Task prompt:
Lines containing the word "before" are to be copied from the data below.

Input data START

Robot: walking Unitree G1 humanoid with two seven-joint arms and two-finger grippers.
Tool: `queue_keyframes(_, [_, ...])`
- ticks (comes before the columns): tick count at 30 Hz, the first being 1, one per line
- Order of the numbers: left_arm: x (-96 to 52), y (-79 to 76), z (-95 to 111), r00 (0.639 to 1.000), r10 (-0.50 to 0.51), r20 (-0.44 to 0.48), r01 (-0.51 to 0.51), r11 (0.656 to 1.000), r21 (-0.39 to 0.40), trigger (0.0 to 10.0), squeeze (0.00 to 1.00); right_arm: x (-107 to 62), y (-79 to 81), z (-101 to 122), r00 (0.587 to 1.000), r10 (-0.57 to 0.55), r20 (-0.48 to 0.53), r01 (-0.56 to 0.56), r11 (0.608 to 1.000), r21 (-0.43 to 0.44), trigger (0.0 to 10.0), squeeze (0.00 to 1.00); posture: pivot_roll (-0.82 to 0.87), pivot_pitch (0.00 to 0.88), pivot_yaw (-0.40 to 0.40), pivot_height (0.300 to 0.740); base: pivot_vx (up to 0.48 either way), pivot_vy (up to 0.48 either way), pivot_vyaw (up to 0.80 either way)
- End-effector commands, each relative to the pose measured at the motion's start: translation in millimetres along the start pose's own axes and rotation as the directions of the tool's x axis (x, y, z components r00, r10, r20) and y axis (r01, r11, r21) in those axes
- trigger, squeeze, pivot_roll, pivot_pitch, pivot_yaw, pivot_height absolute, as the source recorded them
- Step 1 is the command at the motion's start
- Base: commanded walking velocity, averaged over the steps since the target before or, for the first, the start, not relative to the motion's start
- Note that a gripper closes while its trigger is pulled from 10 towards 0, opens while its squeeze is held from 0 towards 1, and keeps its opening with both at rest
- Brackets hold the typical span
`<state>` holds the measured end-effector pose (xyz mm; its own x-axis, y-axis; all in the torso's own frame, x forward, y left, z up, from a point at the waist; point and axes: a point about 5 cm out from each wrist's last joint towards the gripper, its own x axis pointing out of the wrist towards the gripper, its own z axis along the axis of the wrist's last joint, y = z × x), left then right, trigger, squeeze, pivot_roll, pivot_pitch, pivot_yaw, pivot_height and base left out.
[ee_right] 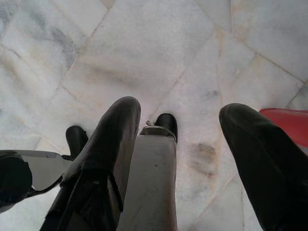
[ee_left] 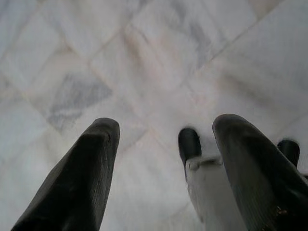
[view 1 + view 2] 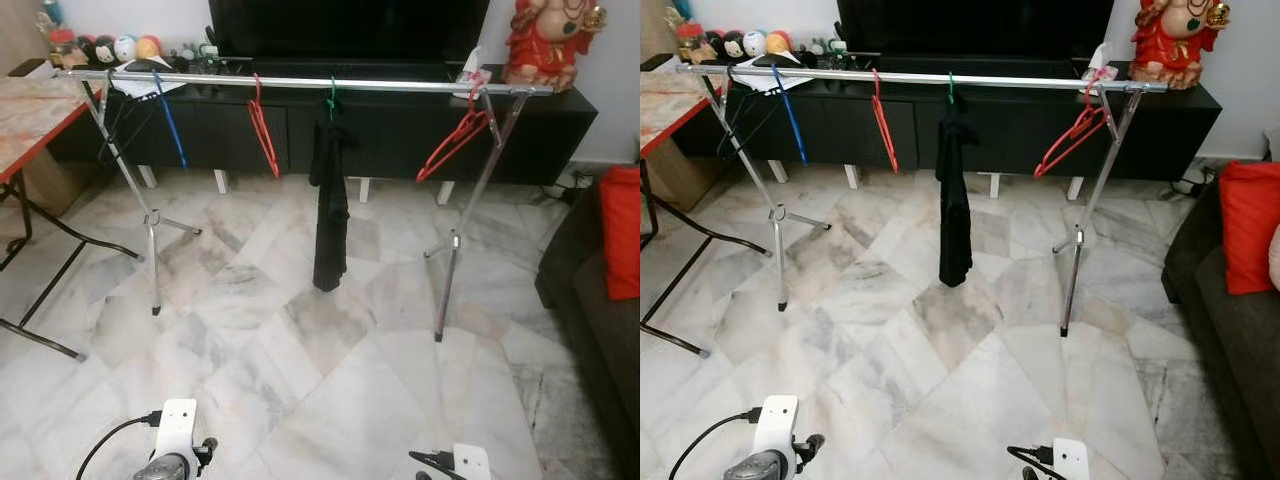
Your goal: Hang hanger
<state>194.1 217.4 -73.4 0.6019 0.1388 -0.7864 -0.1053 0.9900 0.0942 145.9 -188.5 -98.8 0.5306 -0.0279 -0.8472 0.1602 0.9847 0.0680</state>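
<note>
Your left gripper (image 2: pixel 163 159) and right gripper (image 1: pixel 180 144) hang low with fingers apart, holding nothing. The red hanger (image 3: pixel 264 130) hangs on the rack rail (image 3: pixel 300 82), upper frame, well apart.

A shiny silver metal clothes rail (image 3: pixel 300 82) carries, from its left end, a blue plastic hanger (image 3: pixel 170 125), a red plastic hanger (image 3: pixel 264 133), a green hook holding a long black garment (image 3: pixel 329 200), and another red hanger (image 3: pixel 455 140) at the right end. Beneath the rail lies a white marble floor with grey veining (image 3: pixel 300 350). Behind it stands a glossy black low cabinet (image 3: pixel 400 130), topped at the right by a red and gold figurine (image 3: pixel 545 40). Right of the rail, a red cushion (image 3: pixel 622 230) rests on a dark sofa.
</note>
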Motion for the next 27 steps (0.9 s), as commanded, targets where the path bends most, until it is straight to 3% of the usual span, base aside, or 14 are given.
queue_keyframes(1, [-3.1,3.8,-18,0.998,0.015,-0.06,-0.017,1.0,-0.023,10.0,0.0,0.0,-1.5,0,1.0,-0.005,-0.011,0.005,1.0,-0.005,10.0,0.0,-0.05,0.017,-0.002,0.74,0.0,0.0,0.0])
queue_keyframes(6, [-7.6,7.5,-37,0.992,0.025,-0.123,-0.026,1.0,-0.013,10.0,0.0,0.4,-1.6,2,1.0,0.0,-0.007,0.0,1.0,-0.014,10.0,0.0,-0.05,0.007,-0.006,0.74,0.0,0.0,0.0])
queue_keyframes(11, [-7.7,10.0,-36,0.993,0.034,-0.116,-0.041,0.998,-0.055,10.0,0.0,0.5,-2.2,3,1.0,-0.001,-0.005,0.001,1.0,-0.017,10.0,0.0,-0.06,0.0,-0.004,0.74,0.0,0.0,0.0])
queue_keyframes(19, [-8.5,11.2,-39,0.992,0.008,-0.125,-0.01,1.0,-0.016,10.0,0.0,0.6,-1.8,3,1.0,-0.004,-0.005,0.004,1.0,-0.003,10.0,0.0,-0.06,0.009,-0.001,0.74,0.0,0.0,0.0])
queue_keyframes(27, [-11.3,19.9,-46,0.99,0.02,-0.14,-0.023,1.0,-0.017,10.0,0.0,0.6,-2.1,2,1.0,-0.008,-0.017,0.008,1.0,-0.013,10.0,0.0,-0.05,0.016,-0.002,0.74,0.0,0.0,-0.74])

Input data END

Solution to this task:
- ticks (comes before the columns): tick count at 30 Hz, the first being 1, one per line
- Base: commanded walking velocity, averaged over the steps since the target before or, for the first, the start, not relative to the motion's start

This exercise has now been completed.